C’est drôle, quand je repense à mon enfance, je ne me vois pratiquement jamais en train de jouer. Ou alors tout seul, dans ma chambre. Je me vois lire, dessiner, puis, à quinze ans, prendre des poses de punk rocker en écoutant les Sex Pistols – mais jouer, jouer avec les autres, très peu. Mais quand je reviens à La Perrine et que je survole du regard les arbres, les sentiers, les bancs qui attendent déjà les prochaines générations de marmots, et si je pousse jusqu’au petit portail de fer forgé peint en vert qui ouvre sur la rue d’Avesnières, le territoire de mes grands-parents, je ne peux que me rendre à l’évidence : ici, j’ai joué. Il y a eu des cavalcades, des parties de cache-cache et des rigolades. Bien penser à ne pas oublier ça. La Perrine a été un de mes terrains de jeu. D’ailleurs, il y avait le coin des jeux d’enfants, avec des balançoires, un toboggan, un trébuchet et, dans mon souvenir, un bassin peut-être parfois rempli d’eau, mais le plus souvent vide – et qui est devenu un bac à sable. Les jeux se sont multipliés depuis : aujourd’hui, il y a un manège de chevaux de bois, une structure avec aires d’escalade et de glissade, et même un faux rocher pour les gamins plus inspirés par la guerre du feu que par la conquête de l’Ouest ! Haussement d’épaule du trentenaire blasé : on n’avait pas besoin de tout ça, de mon temps, pour s’amuser…

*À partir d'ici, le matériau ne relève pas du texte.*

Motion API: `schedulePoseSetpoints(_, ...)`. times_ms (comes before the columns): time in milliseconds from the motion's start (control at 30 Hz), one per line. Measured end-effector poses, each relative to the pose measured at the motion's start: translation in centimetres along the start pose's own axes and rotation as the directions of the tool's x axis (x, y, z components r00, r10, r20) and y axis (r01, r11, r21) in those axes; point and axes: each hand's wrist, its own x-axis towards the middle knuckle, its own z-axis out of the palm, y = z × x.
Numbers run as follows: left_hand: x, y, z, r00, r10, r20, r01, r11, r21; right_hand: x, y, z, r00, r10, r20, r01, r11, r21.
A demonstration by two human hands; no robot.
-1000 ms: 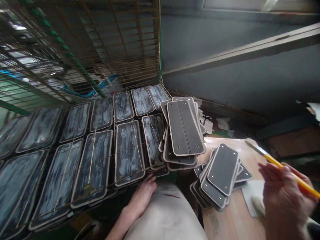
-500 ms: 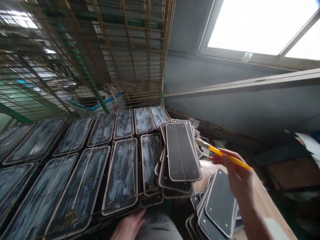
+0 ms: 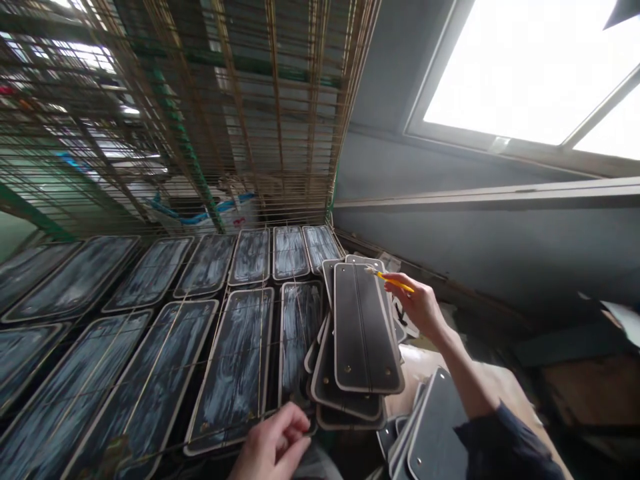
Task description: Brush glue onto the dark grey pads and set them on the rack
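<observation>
My right hand [image 3: 417, 300] pinches a small paintbrush [image 3: 400, 285] by its yellow handle. The pale bristles meet the upper right part of a dark rounded panel [image 3: 360, 327]. This panel tops a fanned stack, has a light border, a centre seam and small metal studs near its corners, and looks bare of white coating. Low in the view, my left hand [image 3: 275, 440] is loosely curled, thumb apart from the fingers, with nothing visible in it. It is by the front edge of a wire rack, close to white-streaked panels [image 3: 235, 353] lying in rows.
A second stack of dark panels [image 3: 437, 427] rests on a light board [image 3: 493, 377] at right. Hinged wire racks [image 3: 280, 120] rise behind the coated rows. A grey wall [image 3: 475, 240] with a bright window [image 3: 505, 73] is at right. A blue-rimmed container [image 3: 200, 217] sits beyond the mesh.
My right hand has moved left and up, bringing the brush from beside the stack onto its top panel. My left hand has risen and moved slightly right. The view has shifted a little.
</observation>
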Motion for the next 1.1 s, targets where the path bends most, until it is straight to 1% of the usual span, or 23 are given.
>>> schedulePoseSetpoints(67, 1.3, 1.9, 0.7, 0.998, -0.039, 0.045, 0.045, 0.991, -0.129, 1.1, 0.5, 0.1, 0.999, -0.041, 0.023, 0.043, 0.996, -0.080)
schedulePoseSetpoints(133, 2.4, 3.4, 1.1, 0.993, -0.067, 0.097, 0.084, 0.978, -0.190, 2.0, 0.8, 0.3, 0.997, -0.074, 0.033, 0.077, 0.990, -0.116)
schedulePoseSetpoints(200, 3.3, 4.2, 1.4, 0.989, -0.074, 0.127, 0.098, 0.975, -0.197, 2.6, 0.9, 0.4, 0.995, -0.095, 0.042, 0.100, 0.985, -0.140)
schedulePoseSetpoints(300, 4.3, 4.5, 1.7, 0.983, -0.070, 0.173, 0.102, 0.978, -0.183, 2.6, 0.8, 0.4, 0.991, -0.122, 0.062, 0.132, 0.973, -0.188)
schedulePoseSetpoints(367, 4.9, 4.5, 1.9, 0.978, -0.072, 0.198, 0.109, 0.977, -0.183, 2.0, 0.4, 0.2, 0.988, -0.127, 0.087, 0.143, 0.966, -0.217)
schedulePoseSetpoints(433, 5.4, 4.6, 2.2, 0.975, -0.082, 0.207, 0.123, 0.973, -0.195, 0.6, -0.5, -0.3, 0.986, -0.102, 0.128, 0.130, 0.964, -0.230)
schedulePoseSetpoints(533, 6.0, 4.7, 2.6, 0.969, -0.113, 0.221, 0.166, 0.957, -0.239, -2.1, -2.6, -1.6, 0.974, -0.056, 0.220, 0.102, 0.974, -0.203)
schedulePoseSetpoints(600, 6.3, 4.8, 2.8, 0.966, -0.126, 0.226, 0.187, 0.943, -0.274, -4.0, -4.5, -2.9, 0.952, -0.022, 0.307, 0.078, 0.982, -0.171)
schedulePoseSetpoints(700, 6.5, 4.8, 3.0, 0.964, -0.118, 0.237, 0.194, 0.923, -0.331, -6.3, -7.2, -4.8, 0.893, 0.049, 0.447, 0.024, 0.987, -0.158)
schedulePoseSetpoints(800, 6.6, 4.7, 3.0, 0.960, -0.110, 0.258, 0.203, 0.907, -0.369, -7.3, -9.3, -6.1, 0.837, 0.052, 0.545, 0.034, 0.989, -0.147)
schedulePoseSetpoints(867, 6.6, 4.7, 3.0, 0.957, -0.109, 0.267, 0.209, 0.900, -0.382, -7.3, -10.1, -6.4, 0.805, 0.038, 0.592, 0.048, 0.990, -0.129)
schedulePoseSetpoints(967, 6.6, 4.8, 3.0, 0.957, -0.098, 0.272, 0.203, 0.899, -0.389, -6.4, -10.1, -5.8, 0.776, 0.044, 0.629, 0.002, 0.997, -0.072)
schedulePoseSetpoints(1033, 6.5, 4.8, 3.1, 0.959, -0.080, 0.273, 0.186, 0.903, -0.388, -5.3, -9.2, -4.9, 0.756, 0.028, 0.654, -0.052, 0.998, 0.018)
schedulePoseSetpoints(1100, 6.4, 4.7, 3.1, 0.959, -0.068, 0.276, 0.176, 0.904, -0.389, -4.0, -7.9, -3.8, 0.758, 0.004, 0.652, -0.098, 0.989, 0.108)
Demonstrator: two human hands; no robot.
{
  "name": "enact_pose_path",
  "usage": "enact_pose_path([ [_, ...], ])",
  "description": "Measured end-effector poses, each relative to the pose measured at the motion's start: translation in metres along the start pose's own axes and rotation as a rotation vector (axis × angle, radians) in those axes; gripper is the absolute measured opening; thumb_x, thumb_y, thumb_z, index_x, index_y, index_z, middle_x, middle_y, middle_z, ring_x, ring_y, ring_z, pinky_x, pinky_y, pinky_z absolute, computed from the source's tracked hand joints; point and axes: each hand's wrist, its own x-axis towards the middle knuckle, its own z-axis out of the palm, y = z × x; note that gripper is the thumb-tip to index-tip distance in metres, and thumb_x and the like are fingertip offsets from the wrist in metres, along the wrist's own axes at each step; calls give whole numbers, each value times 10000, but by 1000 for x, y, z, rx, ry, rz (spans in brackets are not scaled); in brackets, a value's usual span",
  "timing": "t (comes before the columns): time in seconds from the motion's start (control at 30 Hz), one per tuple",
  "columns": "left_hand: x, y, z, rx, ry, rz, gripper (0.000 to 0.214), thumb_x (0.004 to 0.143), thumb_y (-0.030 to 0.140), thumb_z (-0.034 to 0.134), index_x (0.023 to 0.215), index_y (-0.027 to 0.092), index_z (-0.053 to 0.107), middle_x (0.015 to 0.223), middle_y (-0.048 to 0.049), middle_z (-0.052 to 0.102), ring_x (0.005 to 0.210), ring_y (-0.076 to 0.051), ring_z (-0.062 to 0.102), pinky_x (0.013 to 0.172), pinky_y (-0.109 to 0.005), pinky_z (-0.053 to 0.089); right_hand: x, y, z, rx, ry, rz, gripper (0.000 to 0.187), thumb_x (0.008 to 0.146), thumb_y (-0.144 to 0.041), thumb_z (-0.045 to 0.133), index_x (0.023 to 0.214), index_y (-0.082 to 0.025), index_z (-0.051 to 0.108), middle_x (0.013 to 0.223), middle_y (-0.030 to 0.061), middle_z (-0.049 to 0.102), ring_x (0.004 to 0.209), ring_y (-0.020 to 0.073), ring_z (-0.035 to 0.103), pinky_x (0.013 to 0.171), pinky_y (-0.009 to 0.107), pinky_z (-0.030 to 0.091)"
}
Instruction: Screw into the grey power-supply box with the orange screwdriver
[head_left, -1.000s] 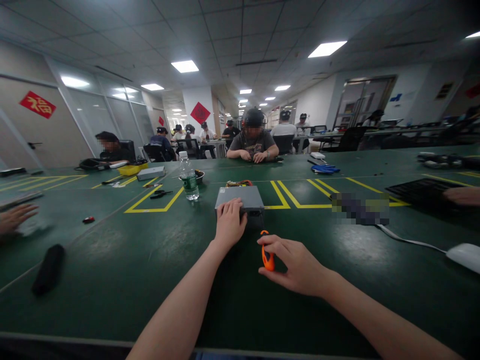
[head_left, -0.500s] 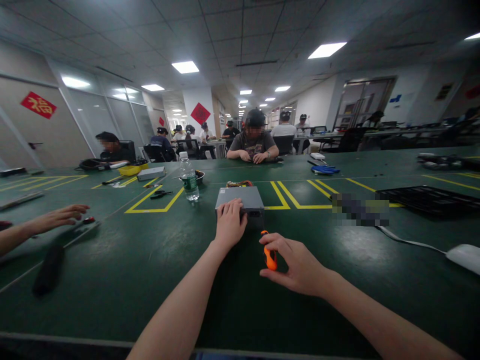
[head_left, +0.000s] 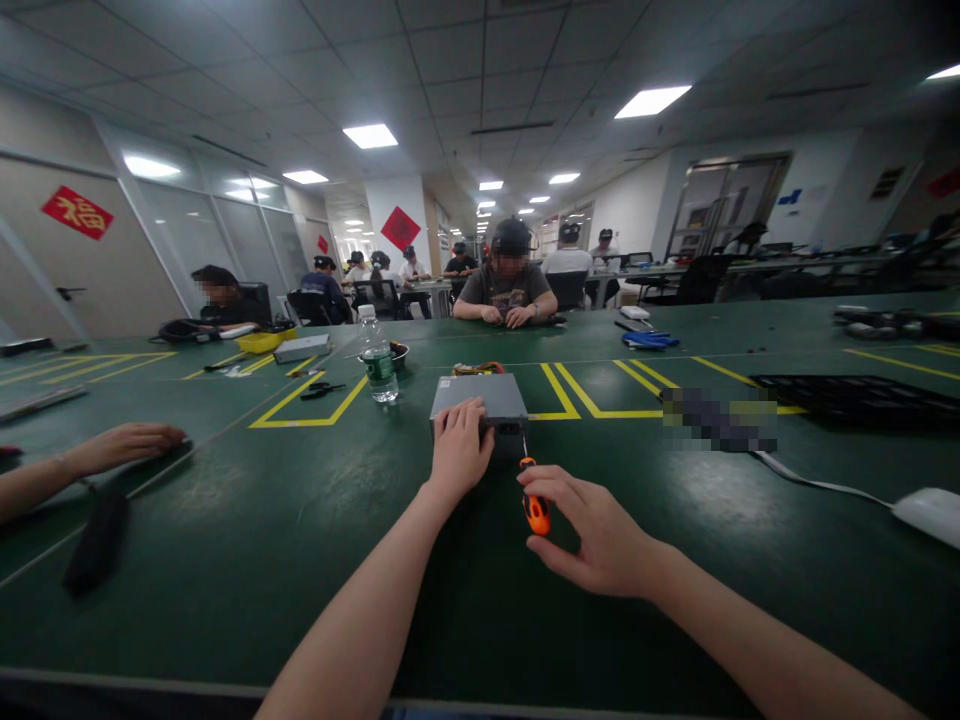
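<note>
A grey metal box (head_left: 486, 396), like a computer power supply, lies on the green table (head_left: 247, 540) straight ahead of me. My left hand (head_left: 459, 450) rests on its near left corner with fingers curled over the top. My right hand (head_left: 592, 530) pinches an orange-handled screwdriver (head_left: 535, 505). Its thin shaft points up and away at the box's near face, and the tip is at or just short of that face.
A water bottle (head_left: 377, 357) and black pliers (head_left: 322, 387) lie left of the box. A white mouse (head_left: 930, 512) with its cable and a black keyboard (head_left: 862, 396) are at right. A co-worker's hand (head_left: 120, 447) reaches in from the left by a black pouch (head_left: 97, 540). Another person (head_left: 510, 285) sits opposite.
The screwdriver has tilted so its shaft now shows, pointing at the box. The co-worker's hand at left has moved in and settled on the table. My left hand has stayed on the box.
</note>
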Motion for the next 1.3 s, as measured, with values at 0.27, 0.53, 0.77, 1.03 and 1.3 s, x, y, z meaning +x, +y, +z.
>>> enact_pose_path([
  [0.27,0,0,-1,6,1,2,235,823,202,512,1056,209,482,1236,-69,561,1177,-211,470,1000,-408,301,-1,2,4,-39,67,22,230,855,-375,543,965,-182,484,1067,132,593,908,222,621,710,338,520],
  [0.53,0,0,0,16,-7,0,232,831,217,508,1060,208,479,1248,-61,553,1184,-208,462,1007,-402,293,1,-3,1,-74,-61,-20,317,872,-308,500,1158,-175,472,1140,144,555,949,235,605,751,362,510],
  [0.77,0,0,0,14,6,4,235,822,202,514,1054,207,479,1236,-62,560,1178,-207,468,1009,-405,293,-3,2,6,-13,29,34,280,846,-384,551,1010,-172,472,1076,135,588,964,238,602,771,364,512],
  [1.03,0,0,-2,1,-6,1,233,830,204,497,1063,209,477,1245,-71,554,1188,-213,461,1009,-416,294,1,-2,6,-114,1,-33,263,881,-377,500,1039,-167,520,1062,134,588,851,220,628,690,339,517],
  [1.3,0,0,-1,8,4,3,240,824,207,509,1061,209,476,1240,-66,555,1185,-206,461,1013,-404,294,1,-4,2,-90,-38,-20,333,865,-352,504,1139,-163,499,1111,141,579,953,236,608,757,352,509],
])
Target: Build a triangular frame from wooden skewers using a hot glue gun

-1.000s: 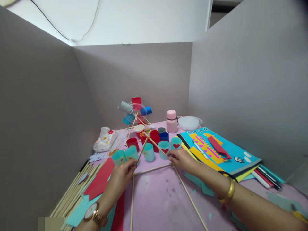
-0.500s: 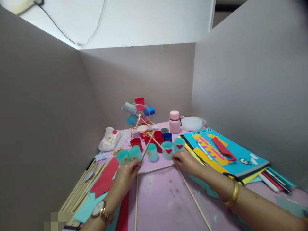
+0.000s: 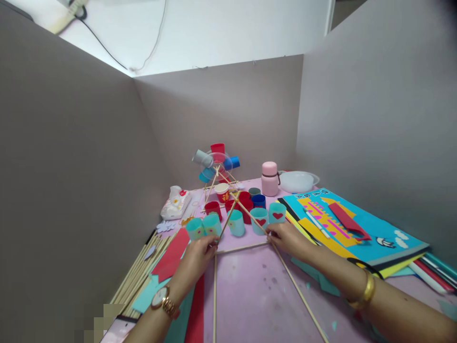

Il est temps de s’en aller. Retour vers le musée-école, le bassin où les enfants, après s’être écarquillé les yeux sur les biquettes, les canards, les aras, après s’être écorché les genoux sur le sable de l’aire de jeux, trouvent encore le moyen de s’émerveiller devant les poissons rouges, auxquels ils font un dernier adieu. Ma jungle a rétréci ou mes jambes ont poussé : le tour a été rapide. Mais le saut dans le passé, lui, a été éprouvant. Je passe les grilles du jardin et le soleil m’éblouit. Derrière moi, il y a un blondinet à lunettes qui se retourne une dernière fois pour apercevoir les poissons.